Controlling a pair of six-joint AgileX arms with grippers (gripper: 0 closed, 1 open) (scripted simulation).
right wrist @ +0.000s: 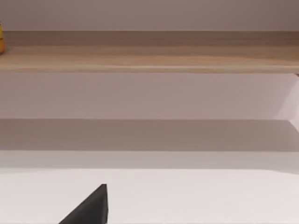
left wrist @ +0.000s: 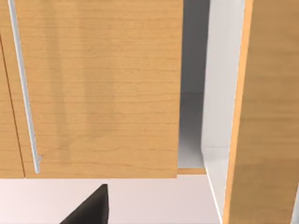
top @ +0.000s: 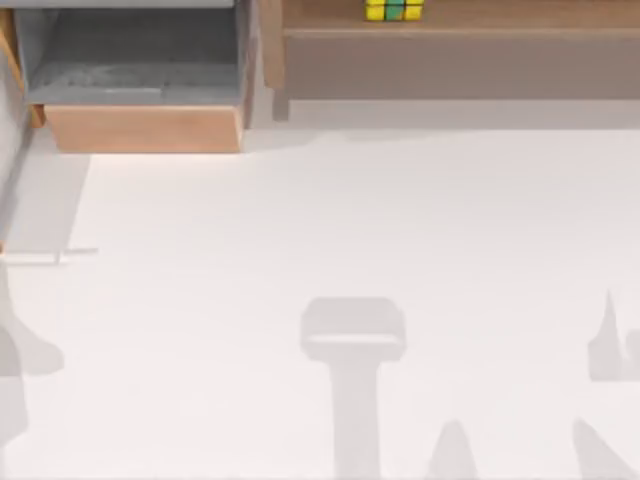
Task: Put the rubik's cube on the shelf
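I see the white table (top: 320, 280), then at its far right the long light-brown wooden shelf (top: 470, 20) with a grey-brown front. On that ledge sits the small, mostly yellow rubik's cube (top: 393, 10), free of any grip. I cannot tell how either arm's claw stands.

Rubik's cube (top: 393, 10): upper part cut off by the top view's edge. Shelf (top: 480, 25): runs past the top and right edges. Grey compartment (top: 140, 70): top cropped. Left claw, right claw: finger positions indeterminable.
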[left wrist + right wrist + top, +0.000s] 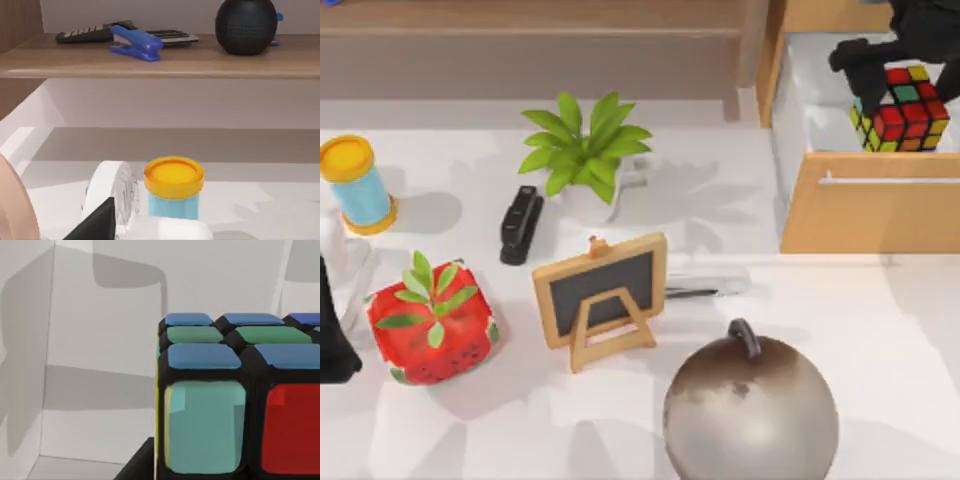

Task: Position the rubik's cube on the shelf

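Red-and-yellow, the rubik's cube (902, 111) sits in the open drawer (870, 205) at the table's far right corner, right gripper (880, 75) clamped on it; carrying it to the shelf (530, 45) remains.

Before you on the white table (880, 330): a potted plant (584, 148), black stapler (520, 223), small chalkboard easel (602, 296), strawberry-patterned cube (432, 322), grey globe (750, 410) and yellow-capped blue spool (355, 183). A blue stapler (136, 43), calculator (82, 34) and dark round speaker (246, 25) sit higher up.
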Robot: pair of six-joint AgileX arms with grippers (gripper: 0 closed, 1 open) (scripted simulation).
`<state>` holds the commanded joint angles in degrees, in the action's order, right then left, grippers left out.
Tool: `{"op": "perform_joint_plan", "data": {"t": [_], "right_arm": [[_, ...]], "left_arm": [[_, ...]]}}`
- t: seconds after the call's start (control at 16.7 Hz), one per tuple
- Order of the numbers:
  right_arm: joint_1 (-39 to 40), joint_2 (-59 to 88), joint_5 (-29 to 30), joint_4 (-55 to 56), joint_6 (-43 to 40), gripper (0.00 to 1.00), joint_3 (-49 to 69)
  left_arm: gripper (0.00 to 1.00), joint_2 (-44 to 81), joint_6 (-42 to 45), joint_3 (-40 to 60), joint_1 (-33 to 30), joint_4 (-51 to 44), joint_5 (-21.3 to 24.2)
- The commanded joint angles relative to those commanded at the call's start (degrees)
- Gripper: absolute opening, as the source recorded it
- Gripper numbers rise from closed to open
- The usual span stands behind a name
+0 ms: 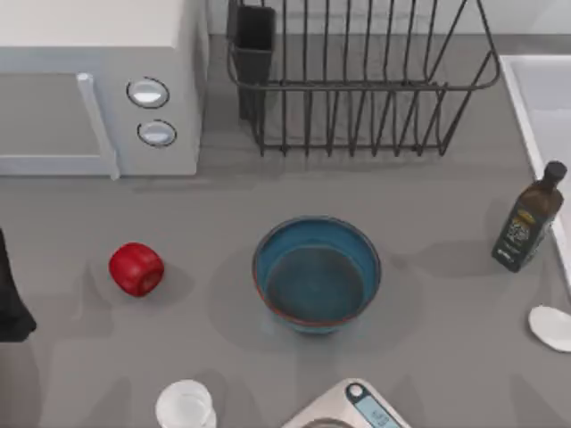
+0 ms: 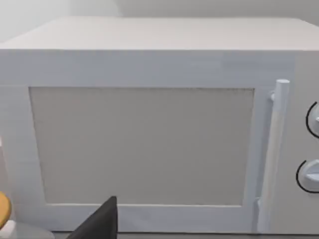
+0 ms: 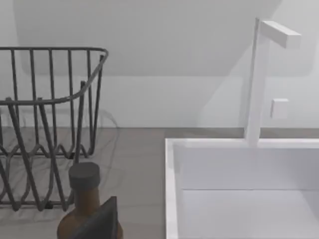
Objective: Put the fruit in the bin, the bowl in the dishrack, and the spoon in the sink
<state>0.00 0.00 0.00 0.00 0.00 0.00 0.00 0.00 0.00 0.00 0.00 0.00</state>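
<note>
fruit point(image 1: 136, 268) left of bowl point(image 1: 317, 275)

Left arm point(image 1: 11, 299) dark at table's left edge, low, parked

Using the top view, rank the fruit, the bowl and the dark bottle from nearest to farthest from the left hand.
From the left hand, at the top view's left edge:
1. The fruit, on the left side, nearest.
2. The bowl, in the middle.
3. The dark bottle, far over on the right side.
</note>
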Motion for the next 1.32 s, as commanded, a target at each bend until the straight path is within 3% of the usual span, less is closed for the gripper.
{"op": "perform_joint_plan", "data": {"t": [0.24,0.48,1.32], "right_arm": [[0.0,0.0,0.0,0.0,0.0,1.0,0.0],[0.0,0.0,0.0,0.0,0.0,1.0,0.0],[0.0,0.0,0.0,0.0,0.0,1.0,0.0]], "left_arm": [[1.0,1.77,0.55,1.64,-0.49,-1.38,-0.01],[1.0,12.63,3.17,11.11,-2.98,-8.91,-0.25],[1.0,90.6,15.64,66.26,-17.0,-50.08,-0.65]]}}
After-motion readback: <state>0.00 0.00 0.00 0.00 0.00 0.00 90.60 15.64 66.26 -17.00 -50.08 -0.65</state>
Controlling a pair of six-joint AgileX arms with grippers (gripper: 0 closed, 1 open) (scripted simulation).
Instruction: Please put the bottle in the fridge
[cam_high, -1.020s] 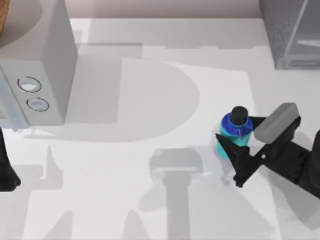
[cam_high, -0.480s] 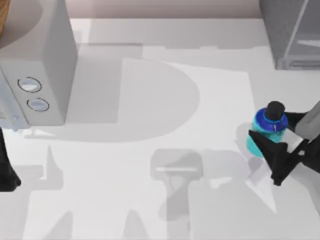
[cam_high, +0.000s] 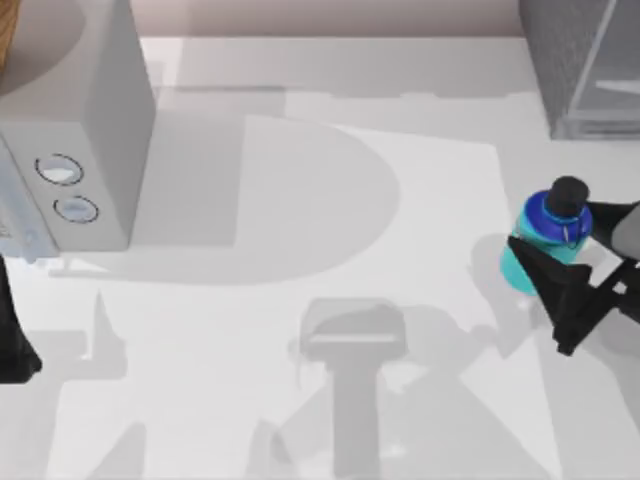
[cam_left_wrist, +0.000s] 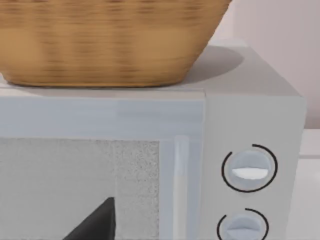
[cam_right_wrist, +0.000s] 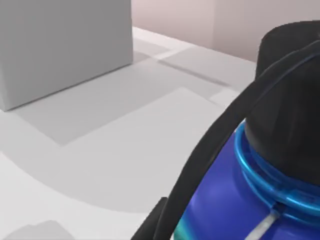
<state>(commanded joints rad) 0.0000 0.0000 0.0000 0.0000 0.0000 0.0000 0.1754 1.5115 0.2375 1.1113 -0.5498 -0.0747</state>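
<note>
At table's right, right jaws (cam_high: 562, 268) gripping bottle (cam_high: 545, 232)

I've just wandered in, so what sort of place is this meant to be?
Probably a simulated kitchen counter: a microwave-like box with two dials, a wicker basket on top, and a fridge at the back.

We see the bottle (cam_high: 541, 247) as smooth, glossy plastic, teal below a blue shoulder, with a matt black cap (cam_high: 568, 193); our right tool (cam_high: 560, 275) is matt black. The fridge (cam_high: 580, 60) looks speckled and rough with a glassy panel. The basket (cam_left_wrist: 107, 40) is woven wicker on the smooth grey box (cam_left_wrist: 250, 120), and the desk (cam_high: 300, 340) is matt white.
</note>
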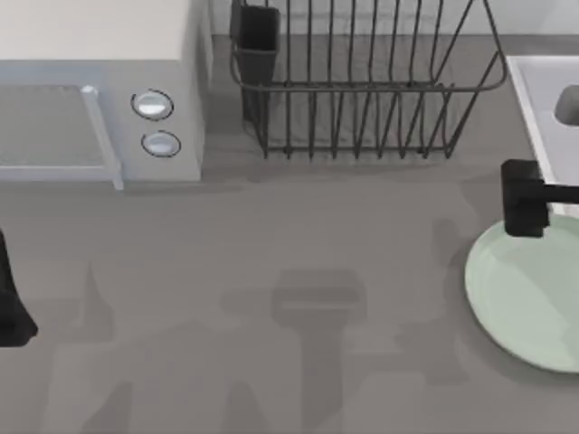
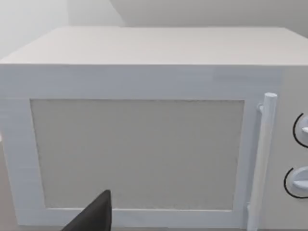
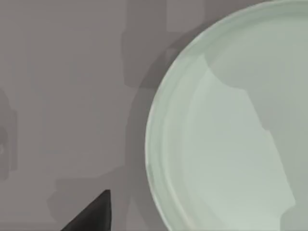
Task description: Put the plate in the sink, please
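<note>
Hovering: right gripper [image 1: 523, 210] over plate [image 1: 529, 294] rim, jaws' state untellable; risking plate sliding off desk [image 1: 271, 271] short of sink [image 1: 543, 99].

Plate [image 1: 529, 294]: at the counter's right edge, cut off by the top view's right border; its far rim is hidden under the right gripper [image 1: 525, 201]. Cut off on two sides in the right wrist view.
Sink [image 1: 534, 99]: right rear corner of the counter, cut by the border; drain partly in view.
Right gripper: fingers hidden beneath its dark body.
Left gripper [image 1: 11, 303]: cut off at the left border.
Microwave [image 1: 99, 108], rack [image 1: 362, 81]: cropped at the top border.
</note>
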Tool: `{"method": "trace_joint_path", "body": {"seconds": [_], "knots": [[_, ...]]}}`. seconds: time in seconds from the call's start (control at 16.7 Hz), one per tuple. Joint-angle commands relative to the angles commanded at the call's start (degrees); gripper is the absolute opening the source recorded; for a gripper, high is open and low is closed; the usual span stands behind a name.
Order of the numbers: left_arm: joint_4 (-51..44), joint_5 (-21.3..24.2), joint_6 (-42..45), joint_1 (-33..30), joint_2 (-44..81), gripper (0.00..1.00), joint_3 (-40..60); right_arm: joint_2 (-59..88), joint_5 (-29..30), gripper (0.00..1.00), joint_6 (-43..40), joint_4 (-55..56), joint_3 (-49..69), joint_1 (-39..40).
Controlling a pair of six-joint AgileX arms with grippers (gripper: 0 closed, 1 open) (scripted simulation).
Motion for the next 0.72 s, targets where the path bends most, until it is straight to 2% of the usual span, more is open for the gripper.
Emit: {"method": "trace_joint_path", "body": {"seconds": [0.36,0.72], "knots": [[0.0,0.0,0.0,0.0,0.0,1.00,0.0,23.8,0.0,1.00,5.1,-13.3,16.9,4.9],[0.0,0.0,0.0,0.0,0.0,1.00,0.0,27.9,0.0,1.00,6.1,-15.9,20.1,5.8]]}}
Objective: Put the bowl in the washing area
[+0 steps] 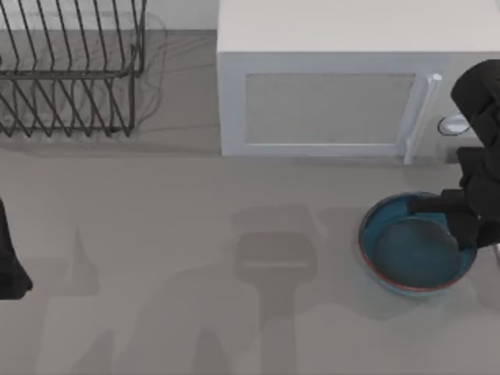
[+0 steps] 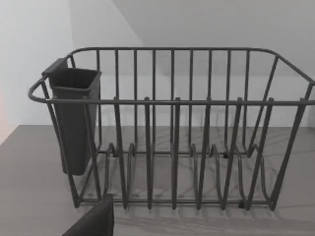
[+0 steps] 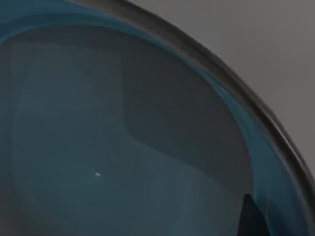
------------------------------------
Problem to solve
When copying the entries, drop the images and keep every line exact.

Task solution
Controlling a pair of six-joint AgileX arms with grippers (gripper: 0 closed, 1 open) (scripted simulation).
right wrist @ +0.000s: 
left wrist @ +0.000s: 
top @ +0.000s: 
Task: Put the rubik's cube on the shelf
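I see the white table (top: 320, 280), then at its far right the long light-brown wooden shelf (top: 470, 20) with a grey-brown front. On that ledge sits the small, mostly yellow rubik's cube (top: 393, 10), free of any grip. I cannot tell how either arm's claw stands.

Rubik's cube (top: 393, 10): upper part cut off by the top view's edge. Shelf (top: 480, 25): runs past the top and right edges. Grey compartment (top: 140, 70): top cropped. Left claw, right claw: finger positions indeterminable.
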[left wrist + right wrist + top, +0.000s] 

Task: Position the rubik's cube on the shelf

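Red-and-yellow, the rubik's cube (902, 111) sits in the open drawer (870, 205) at the table's far right corner, right gripper (880, 75) clamped on it; carrying it to the shelf (530, 45) remains.

Before you on the white table (880, 330): a potted plant (584, 148), black stapler (520, 223), small chalkboard easel (602, 296), strawberry-patterned cube (432, 322), grey globe (750, 410) and yellow-capped blue spool (355, 183). A blue stapler (136, 43), calculator (82, 34) and dark round speaker (246, 25) sit higher up.
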Robot: pair of six-joint AgileX arms with grippers (gripper: 0 closed, 1 open) (scripted simulation).
`<state>` holds the commanded joint angles in degrees, in the action's order, right then left, grippers left out.
Tool: `{"op": "perform_joint_plan", "data": {"t": [_], "right_arm": [[_, ...]], "left_arm": [[_, ...]]}}`
- t: seconds after the call's start (control at 16.7 Hz), one per tuple
- Order of the numbers:
  right_arm: joint_1 (-39 to 40), joint_2 (-59 to 88), joint_5 (-29 to 30), joint_4 (-55 to 56), joint_6 (-43 to 40), gripper (0.00 to 1.00), joint_3 (-49 to 69)
  left_arm: gripper (0.00 to 1.00), joint_2 (-44 to 81), joint_6 (-42 to 45), joint_3 (-40 to 60), joint_1 (-33 to 30), joint_4 (-51 to 44), joint_5 (-21.3 to 24.2)
- The commanded joint angles relative to those commanded at the call's start (degrees)
- Gripper: absolute opening, as the source recorded it
- Gripper numbers rise from closed to open
- The usual span stands behind a name
+0 ms: 
+0 ms: 
+0 ms: 
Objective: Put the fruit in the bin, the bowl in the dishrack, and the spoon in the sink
<state>0.00 0.00 0.00 0.00 0.00 0.00 0.00 0.00 0.00 0.00 0.00 0.00</state>
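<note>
fruit point(image 1: 136, 268) left of bowl point(image 1: 317, 275)

Left arm point(image 1: 11, 299) dark at table's left edge, low, parked

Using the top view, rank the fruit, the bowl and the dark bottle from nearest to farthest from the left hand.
From the left hand, at the top view's left edge:
1. The fruit, on the left side, nearest.
2. The bowl, in the middle.
3. The dark bottle, far over on the right side.
</note>
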Motion for the next 1.32 s, as commanded, a target at each bend until the straight path is within 3% of the usual span, less is closed for the gripper.
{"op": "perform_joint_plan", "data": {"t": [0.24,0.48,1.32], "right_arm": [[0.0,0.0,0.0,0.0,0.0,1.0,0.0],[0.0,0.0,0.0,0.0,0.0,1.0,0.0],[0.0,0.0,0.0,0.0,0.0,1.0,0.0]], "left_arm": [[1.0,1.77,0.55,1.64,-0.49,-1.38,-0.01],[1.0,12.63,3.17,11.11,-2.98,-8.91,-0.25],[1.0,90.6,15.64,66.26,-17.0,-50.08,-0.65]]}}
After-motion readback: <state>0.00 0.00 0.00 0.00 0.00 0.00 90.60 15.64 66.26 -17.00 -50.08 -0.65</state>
Controlling a pair of six-joint AgileX arms with grippers (gripper: 0 closed, 1 open) (scripted simulation).
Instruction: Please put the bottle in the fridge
[cam_high, -1.020s] 
[cam_high, -0.480s] 
[cam_high, +0.000s] 
[cam_left_wrist, +0.000s] 
[cam_right_wrist, +0.000s] 
<state>(commanded joints rad) 0.0000 0.0000 0.0000 0.0000 0.0000 0.0000 0.1754 1.5115 0.2375 1.1113 -0.5498 -0.0747</state>
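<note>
At table's right, right jaws (cam_high: 562, 268) gripping bottle (cam_high: 545, 232)

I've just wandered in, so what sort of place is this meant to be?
Probably a simulated kitchen counter: a microwave-like box with two dials, a wicker basket on top, and a fridge at the back.

We see the bottle (cam_high: 541, 247) as smooth, glossy plastic, teal below a blue shoulder, with a matt black cap (cam_high: 568, 193); our right tool (cam_high: 560, 275) is matt black. The fridge (cam_high: 580, 60) looks speckled and rough with a glassy panel. The basket (cam_left_wrist: 107, 40) is woven wicker on the smooth grey box (cam_left_wrist: 250, 120), and the desk (cam_high: 300, 340) is matt white.
</note>
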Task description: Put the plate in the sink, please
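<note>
Hovering: right gripper [image 1: 523, 210] over plate [image 1: 529, 294] rim, jaws' state untellable; risking plate sliding off desk [image 1: 271, 271] short of sink [image 1: 543, 99].

Plate [image 1: 529, 294]: at the counter's right edge, cut off by the top view's right border; its far rim is hidden under the right gripper [image 1: 525, 201]. Cut off on two sides in the right wrist view.
Sink [image 1: 534, 99]: right rear corner of the counter, cut by the border; drain partly in view.
Right gripper: fingers hidden beneath its dark body.
Left gripper [image 1: 11, 303]: cut off at the left border.
Microwave [image 1: 99, 108], rack [image 1: 362, 81]: cropped at the top border.
</note>
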Tool: `{"method": "trace_joint_path", "body": {"seconds": [_], "knots": [[_, ...]]}}`. seconds: time in seconds from the call's start (control at 16.7 Hz), one per tuple. Joint-angle commands relative to the angles commanded at the call's start (degrees); gripper is the absolute opening the source recorded; for a gripper, high is open and low is closed; the usual span stands behind a name.
Order of the numbers: left_arm: joint_4 (-51..44), joint_5 (-21.3..24.2), joint_6 (-42..45), joint_1 (-33..30), joint_2 (-44..81), gripper (0.00..1.00), joint_3 (-40..60); right_arm: joint_2 (-59..88), joint_5 (-29..30), gripper (0.00..1.00), joint_6 (-43..40), joint_4 (-55..56), joint_3 (-49..69), joint_1 (-39..40).
Controlling a pair of six-joint AgileX arms with grippers (gripper: 0 closed, 1 open) (scripted simulation).
Motion for the next 0.72 s, targets where the path bends most, until it is straight to 2% of the usual span, more is open for the gripper.
Emit: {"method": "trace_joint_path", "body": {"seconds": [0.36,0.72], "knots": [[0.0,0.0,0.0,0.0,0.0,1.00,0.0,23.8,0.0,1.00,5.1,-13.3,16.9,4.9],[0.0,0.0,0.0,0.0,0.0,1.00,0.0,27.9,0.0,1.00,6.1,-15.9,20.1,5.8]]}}
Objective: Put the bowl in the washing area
[+0 steps] 
[+0 steps] 
[+0 steps] 

The complete answer has been given.